Immunofluorescence staining
The isolated ovaries were fixed and permeabilized with 4% PFA and then prepared for paraffin section. After dewaxing and rehydration of paraffin sections, membrane permeation was performed after washing. Then the sections were blocked with blocking buffer (5% goat serum, 0.3% Triton™ X-100 in 0.1 M PBS) for 1 h at room temperature, followed by the incubation with primary antibody overnight at 4 °C. After washing with TBST, sections were incubated with the secondary antibody at 37 °C for 1 h. After washing again, DAPI was added to probe the nuclei and mounted with a mounting medium (H-1400, Vector Laboratories, Inc). Axio Scan.Z1 (Zeiss) and Zeiss LSM780 were used for widefield and confocal imaging, respectively. Images were captured and analyzed using software Zeiss Zen (v2.1) and Image J (v1.52i). The primary antibodies used for immunostaining included: anti-DDX4 (1:200, ab13840, Abcam), anti-AMH (1:400, sc-6886, Santa Cruz Biotechnology), anti-cleaved CASP3 (9664, CST), anti-Foxo3 (1:250, Santa Cruz Biotechnology), and anti-BDNF (1:100, Abcam, ab108319). The secondary antibodies included: Alexa Fluor 546 conjugated goat anti-mouse (Thermo Fisher Scientific, A-11030, 2 μg/ml) and Alexa Fluor 488 conjugated goat anti-rabbit (Thermo Fisher Scientific, A-11008, 2 μg/ml).
ELISA
ELISA was conducted as the following: Briefly, TrkB-ECD, the coating protein, was dissolved in coating buffer (0.1 M Carbonate Buffer, pH 9.6, NaHCO3 8.4 g/L) and used to coat the 96-well ELISA plate (Corning, cat.9018) overnight at 4 °C. After washing and blocking, standard antibody proteins or samples (serum or protein lysates) in suitable dilutions were added into wells and incubated for 2 h. Then the plate was washed again and incubated with HRP-labeled secondary antibody for 30 min. Finally, the absorbance at 450 nm was read by a microplate reader (Biotek, Cytation5). Data were analyzed using the software GEN5 CHS (Biotek, v2.05).
Serum analysis
After Ab4B19 administration, the blood samples were collected from the mice orbital sinus under anesthesia with avertin. After clotting at room temperature for 90 min, serum was obtained via centrifuging at 1800 × g and stored at −80 °C for further analysis. The serum levels of E2 and FSH were analyzed using the standard protocols of the ELISA kits (Cloud-clone, Wu Han). The levels of testosterone, high-density lipoprotein (HDL), and low-density lipoprotein (LDH) were determined with 125I-labeled RIA kits (Beijing North Institute of Biological Technology). BDNF levels in serum collected from mice of different ages were measured using the standard protocol of the ELISA kit (Genstar, C643-01).

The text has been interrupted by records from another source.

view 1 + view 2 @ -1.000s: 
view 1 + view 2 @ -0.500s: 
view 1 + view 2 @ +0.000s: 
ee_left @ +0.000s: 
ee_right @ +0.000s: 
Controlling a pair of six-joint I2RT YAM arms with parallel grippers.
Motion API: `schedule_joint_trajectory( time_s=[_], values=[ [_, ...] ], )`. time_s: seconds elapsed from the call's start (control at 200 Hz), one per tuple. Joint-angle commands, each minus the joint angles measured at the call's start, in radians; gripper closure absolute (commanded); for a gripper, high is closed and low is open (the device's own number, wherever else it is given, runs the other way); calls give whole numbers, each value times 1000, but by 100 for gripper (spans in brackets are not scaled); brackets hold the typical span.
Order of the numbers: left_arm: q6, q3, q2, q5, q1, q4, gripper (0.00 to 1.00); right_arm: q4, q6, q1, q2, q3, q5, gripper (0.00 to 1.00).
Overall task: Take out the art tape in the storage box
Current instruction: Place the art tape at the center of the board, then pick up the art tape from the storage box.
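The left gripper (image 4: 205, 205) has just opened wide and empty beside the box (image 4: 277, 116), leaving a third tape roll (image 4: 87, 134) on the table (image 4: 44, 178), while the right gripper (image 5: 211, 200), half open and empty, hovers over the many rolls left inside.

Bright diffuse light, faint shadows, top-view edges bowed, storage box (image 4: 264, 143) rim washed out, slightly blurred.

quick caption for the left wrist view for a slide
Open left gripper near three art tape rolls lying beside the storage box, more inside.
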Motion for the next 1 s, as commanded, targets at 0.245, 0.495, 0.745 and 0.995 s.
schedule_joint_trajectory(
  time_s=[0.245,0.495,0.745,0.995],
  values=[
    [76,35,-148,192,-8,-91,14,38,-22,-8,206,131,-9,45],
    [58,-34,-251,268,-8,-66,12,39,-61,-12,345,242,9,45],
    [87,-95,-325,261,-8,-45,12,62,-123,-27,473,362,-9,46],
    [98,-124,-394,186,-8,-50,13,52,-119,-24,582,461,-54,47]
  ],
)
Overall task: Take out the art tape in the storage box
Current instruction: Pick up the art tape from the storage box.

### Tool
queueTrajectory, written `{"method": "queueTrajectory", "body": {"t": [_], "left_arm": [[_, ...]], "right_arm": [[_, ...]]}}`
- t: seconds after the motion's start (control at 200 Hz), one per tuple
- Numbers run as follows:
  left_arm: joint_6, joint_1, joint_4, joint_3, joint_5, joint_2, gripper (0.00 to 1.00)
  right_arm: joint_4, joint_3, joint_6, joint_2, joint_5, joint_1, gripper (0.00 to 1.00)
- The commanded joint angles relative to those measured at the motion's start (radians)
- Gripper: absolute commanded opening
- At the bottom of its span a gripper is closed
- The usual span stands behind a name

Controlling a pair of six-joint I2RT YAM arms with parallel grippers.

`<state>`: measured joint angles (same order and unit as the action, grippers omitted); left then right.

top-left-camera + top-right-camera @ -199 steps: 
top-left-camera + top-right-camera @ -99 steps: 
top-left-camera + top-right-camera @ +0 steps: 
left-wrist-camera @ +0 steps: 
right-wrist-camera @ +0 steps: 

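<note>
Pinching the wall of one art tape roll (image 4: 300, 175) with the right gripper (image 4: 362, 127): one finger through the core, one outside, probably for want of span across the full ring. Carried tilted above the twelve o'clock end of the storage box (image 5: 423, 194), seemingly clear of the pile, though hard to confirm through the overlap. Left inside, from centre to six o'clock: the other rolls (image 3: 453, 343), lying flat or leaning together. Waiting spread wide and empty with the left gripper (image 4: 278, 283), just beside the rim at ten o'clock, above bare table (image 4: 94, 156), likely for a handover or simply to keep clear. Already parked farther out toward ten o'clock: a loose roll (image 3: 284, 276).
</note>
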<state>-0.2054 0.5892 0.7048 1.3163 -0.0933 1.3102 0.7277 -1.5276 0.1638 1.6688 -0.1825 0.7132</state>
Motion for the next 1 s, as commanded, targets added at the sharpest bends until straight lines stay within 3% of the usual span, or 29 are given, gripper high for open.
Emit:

Vaginal smears and estrous cycle determination
After the second treatment with Ab4B19, estrous cyclicity was monitored by vaginal smears taken daily at the same time each day over at least three consecutive estrous cycles (12 days). In brief, saline solution was expelled into the vagina using the pipette and collected in a 1.5 ml tube, followed by transferring onto a glass slide for microscopic analysis. The estrous cycles were determined by the vaginal cytology of dominant cell type: proestrus stage: round, nucleated epithelial cells; estrus stage: cornified squamous epithelial cells; metestrus stage: epithelial cells and leukocytes; and diestrus stage: nucleated epithelial cells and a predominance of leukocytes.
Western blotting
KGN cells, mouse, or human ovarian tissues were lysed with the lysis buffer (20 mM HEPES,150 mM sodium chloride, 1.0% CA-630, 0.1% SDS, 2 mM Ethylenediaminetetraacetic acid, 1% deoxycholic acid, protease, and phosphatase inhibitor mixture (Roche Diagnostics)). Protein concentrations were measured by BCA kit (Thermo Scientific). Thereafter, proteins were denatured at 98 °C for 12 min and resolved by SDS-PAGE (10% or 15% SDS-PAGE gel). After transferring proteins onto PVDF membranes (BIO-RAD) followed by incubation with blocking buffer for 1 h at room temperature, the membranes were incubated with the primary antibodies in blocking solutions at 4 °C overnight before detection with HRP-conjugated secondary antibodies (Cell Signaling Technology, #7074, 1:4000). Blot signals were visualized using SuperSignal™ West Pico Chemiluminescent Substrate (Thermo Scientific) by Tanon 5200 (software: Tanon MP, v1.02) and finally displayed on the gel imager for grayscale analysis using Tanon Gis (v4.2). The following primary antibodies were used: anti-TrkB (Rabbit, CST,1:1000), anti-pTrkB (Rabbit, CST, 1:1000), anti-Akt (Rabbit, Easybio, 1:1000), anti-pAkt (Rabbit, CST, 1:2000), anti-CREB (Rabbit, CST, 1:1000), anti-pCREB (Rabbit, CST, 1:1000), anti-ERK (Rabbit, CST, 1:1000), anti-pERK (Rabbit, CST, 1:2000), anti-DDX4 (ab13840, Abcam, 1:1000), anti-pFOXO3a (9464, CST, 1:1000) anti-BAX (ab32503, Abcam, 1:2000), anti-Bcl-2 (sc-7382, Santa Cruz, 1:800), anti-cleaved CASP3 (9664, CST, 1:1000), anti-AMH (Rabbit, Abcam, 1:1000) anti-FSHR (Rabbit, Bioworld, 1:1000), anti-GAPDH (Mouse, Easybio, 1:3000), anti-β-actin (AA128, Beyotime, 1:1000).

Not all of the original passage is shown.